Why not? Because the Administration has forbidden the American people from learning exactly what happened when this information was handed over without warrant. That is in part why the continuation of these cases is so important. By granting telecoms retroactive immunity, as Mr. McConnell advocates, and allowing for warrantless surveillance, we would essentially be saying that when it comes to intelligence gathering, there is no need for anyone in any circumstance to follow any law or even the Constitution so long as it is broadly defined as a matter of "national security."
That's ridiculous - and if anything, it puts our national security further at risk.

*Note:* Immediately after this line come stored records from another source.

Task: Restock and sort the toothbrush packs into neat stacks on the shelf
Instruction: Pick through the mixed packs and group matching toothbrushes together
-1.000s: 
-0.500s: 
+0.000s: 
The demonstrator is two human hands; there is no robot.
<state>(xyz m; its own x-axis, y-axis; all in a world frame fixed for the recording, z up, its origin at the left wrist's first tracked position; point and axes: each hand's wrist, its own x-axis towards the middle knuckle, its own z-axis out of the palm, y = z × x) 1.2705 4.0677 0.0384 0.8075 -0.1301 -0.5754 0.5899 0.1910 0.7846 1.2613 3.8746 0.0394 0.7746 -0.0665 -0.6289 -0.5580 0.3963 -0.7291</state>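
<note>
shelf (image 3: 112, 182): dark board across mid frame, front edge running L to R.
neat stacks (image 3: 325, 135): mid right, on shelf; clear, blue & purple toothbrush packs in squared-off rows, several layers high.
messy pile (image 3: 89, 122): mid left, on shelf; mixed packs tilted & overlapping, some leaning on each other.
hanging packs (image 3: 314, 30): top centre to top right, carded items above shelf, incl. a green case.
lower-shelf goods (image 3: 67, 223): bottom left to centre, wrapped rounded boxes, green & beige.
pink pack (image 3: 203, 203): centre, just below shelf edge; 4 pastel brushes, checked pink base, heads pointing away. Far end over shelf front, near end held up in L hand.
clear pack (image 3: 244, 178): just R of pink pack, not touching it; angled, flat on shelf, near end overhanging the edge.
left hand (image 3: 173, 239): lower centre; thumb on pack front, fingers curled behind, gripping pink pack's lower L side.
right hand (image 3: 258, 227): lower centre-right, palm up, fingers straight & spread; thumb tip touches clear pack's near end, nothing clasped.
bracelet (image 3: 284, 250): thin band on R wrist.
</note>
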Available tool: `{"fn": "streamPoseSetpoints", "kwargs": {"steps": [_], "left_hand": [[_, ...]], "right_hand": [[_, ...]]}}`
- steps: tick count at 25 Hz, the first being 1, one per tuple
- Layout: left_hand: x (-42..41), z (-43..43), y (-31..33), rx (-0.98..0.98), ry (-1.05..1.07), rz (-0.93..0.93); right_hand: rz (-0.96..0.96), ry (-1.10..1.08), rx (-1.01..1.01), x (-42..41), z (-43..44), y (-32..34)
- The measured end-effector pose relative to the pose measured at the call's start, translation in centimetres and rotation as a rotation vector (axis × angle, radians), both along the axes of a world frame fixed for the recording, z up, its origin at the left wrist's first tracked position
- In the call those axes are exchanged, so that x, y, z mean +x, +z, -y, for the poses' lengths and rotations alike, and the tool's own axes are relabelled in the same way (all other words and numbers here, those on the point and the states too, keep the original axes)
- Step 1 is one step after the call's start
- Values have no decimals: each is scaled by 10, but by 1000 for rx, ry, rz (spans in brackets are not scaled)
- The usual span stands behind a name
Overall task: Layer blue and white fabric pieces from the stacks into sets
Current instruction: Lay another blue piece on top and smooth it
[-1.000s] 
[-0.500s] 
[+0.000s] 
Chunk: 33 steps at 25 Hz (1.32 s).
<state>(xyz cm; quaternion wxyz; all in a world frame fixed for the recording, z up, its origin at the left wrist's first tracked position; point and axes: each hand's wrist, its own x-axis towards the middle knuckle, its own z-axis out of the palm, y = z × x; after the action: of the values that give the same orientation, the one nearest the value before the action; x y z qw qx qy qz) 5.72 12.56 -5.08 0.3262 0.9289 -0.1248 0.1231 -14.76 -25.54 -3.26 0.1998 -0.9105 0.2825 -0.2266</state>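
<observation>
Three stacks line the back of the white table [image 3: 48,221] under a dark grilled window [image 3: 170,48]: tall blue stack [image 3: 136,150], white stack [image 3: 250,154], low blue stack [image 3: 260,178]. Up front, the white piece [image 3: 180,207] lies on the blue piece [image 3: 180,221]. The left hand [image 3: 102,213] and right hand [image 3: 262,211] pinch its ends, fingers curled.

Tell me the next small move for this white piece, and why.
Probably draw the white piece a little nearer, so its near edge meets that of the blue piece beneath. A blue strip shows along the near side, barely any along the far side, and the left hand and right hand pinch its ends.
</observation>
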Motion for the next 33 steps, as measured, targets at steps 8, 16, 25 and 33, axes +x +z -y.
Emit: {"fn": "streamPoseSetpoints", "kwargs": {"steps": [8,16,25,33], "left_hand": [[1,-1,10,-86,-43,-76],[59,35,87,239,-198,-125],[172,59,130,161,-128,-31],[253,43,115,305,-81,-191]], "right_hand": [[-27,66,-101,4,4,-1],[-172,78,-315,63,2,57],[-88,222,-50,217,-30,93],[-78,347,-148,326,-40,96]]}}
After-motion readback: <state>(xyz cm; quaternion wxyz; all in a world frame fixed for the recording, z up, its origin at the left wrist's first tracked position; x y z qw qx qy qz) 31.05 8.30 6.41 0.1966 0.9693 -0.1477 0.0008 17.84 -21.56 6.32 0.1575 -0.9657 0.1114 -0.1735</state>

I believe we can't protect our country if we fail to protect our Constitution and the rule of law. It is precisely by upholding our rights that we become safer and more secure at home. The opposite path is fundamentally flawed, inherently dangerous, and, apparently, embraced by our Director of National Intelligence. Given all that this Administration has done to trample our Constitution, it may not be surprising - but it remains disappointing.
Emptypockets at The Next Hurrah, by contrast, is inclined to take McConnell at his word:
He writes that FISA has "not kept pace with changes in technology" (FISA was created in response to the illegal government activities of the Nixon administration) and that, under FISA, "our experts were diverted from tracking foreign intelligence threats to writing lengthy justifications to collect information from a person in a foreign country". Bottom line? "The intelligence community should spend its time protecting our nation, not providing privacy protections to foreign terrorists".
Which raises the question -- if they know who the terrorists are, why not go get them? Why is McConnell spending his time fighting political battles in Washington, DC, which even if won, will only let him listen in on phone calls? Why does he want to divert our experts to listening to tapes when they could be out catching bad guys?
I can imagine one reason: monitoring known terrorists may lead to the capture of larger groups of terrorists. But, to me, that stands too great a risk of losing track of them, as occurred with bin Laden. Shouldn't McConnell and the US government capture these terrorists while they can? Why are they playing soft with them?
The other possibility, of course, is that McConnell doesn't actually know yet who the terrorists are, and wants to be able to eavesdrop on lots of private conversations of innocent civilians, with the hopes that that will turn up a handful of terrorists. But that's not what he's saying, and I'm prepared to take him at his word: he knows where they are, he knows who they are. He'd just rather listen in than stop them.